BUFFALO, N.Y., Feb. 20 /PRNewswire-FirstCall/ -- CTG , an international information technology (IT) solutions and staffing company, today announced its financial results for the 2007 fourth quarter and full year which ended on December 31, 2007. For the 2007 fourth quarter, CTG reported revenue growth of 8.3 percent, or $6.5 million, to $84.5 million compared with 2006 fourth quarter revenue of $78.0 million. CTG's net income for the 2007 fourth quarter was $1.2 million, including the effects of merger evaluation costs, 13.4 percent higher than 2006 fourth quarter net income of $1.1 million. On a per diluted share basis, 2007 fourth quarter net income was $0.07, a 16.7 percent increase from $0.06 in the 2006 fourth quarter. Earnings growth reflected the power of operating leverage combined with an improved sales mix and disciplined cost management.

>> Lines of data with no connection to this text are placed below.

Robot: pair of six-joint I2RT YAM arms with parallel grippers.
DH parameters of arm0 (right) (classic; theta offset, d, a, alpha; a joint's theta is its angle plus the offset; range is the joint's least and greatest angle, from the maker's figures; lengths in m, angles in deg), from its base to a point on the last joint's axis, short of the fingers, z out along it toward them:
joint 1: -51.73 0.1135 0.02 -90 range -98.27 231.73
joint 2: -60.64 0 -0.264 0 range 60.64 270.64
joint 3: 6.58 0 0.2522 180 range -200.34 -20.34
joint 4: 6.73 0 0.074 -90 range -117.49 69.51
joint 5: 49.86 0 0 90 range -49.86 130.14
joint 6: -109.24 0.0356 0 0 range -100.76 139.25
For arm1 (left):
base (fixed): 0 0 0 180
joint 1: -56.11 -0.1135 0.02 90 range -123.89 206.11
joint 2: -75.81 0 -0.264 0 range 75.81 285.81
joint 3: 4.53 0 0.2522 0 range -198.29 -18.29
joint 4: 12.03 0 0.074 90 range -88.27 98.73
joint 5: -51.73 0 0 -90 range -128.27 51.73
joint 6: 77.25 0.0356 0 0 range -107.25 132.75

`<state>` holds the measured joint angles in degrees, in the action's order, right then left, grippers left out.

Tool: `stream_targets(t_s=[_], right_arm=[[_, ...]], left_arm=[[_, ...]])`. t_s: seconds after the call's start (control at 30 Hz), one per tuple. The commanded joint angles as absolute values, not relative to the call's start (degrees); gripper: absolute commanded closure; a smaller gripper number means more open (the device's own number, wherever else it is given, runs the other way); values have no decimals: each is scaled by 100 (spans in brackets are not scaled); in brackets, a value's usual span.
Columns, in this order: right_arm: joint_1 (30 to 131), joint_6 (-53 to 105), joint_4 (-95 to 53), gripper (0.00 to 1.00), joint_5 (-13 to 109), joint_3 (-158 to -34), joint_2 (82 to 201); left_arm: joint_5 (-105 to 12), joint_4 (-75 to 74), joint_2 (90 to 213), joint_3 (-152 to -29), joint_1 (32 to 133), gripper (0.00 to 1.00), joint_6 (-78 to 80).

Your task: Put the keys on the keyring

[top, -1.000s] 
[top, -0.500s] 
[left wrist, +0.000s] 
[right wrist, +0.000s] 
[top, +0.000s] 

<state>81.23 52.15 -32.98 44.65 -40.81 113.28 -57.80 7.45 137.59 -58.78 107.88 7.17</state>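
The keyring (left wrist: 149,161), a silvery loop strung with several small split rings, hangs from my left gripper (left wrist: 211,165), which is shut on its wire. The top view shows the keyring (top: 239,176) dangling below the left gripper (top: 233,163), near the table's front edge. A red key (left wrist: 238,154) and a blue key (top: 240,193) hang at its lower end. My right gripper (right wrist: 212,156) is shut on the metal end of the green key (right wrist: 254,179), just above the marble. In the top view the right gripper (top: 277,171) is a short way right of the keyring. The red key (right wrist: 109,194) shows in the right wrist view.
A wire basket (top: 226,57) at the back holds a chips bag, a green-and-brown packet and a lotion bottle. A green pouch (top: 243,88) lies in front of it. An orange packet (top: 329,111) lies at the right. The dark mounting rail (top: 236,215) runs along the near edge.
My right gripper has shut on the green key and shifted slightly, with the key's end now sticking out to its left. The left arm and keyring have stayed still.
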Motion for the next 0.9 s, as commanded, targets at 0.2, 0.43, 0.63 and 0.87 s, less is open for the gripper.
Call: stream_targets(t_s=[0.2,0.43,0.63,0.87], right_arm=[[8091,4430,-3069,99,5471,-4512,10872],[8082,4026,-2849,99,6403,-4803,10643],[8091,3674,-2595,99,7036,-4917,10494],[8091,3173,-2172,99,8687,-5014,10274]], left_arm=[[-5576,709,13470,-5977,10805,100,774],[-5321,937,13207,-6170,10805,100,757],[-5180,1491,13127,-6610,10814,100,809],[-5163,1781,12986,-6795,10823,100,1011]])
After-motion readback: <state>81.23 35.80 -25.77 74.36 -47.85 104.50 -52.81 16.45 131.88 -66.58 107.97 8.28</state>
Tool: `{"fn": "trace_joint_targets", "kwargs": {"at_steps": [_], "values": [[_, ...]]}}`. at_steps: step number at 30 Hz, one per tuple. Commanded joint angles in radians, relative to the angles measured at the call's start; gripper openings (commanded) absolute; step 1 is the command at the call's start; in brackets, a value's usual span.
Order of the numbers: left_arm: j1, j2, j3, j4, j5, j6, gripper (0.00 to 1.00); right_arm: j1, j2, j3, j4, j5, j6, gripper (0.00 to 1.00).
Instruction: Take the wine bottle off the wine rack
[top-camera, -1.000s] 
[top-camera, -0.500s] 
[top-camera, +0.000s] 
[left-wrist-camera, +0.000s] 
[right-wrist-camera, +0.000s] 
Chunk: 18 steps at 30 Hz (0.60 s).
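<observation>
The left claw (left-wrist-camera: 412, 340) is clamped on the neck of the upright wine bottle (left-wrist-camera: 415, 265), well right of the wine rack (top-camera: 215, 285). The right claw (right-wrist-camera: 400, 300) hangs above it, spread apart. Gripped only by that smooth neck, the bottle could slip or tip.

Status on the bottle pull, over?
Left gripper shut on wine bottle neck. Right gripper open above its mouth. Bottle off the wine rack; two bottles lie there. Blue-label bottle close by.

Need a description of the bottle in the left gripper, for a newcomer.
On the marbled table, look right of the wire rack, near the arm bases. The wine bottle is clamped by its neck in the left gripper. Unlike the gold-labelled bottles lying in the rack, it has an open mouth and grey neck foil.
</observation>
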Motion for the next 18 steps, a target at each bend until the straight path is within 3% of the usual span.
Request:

For 2007, CTG reported revenue of $325.3 million, 0.6 percent less than 2006 revenue of $327.3 million. CTG's 2007 net income was $4.2 million, a 21.5 percent increase from 2006 net income of $3.5 million. On a per diluted share basis, 2007 net income was $0.25, 19.0 percent higher than $0.21 in 2006.

CTG also announced today that its Board of Directors approved a new repurchase authorization for 1.0 million shares.

"We had strong fourth quarter results as revenues from both our solutions and staffing business and the profits from our higher margin solutions helped to offset an unusual bad debt expense. Excluding the effects of merger evaluation costs, operating income (1) for the quarter was up 9.5 percent," said CTG Chairman and Chief Executive Officer James R. Boldt. "Importantly, when you exclude the effect of merger evaluation costs, CTG's quarterly net income per share was at its highest level since the fourth quarter of 1999."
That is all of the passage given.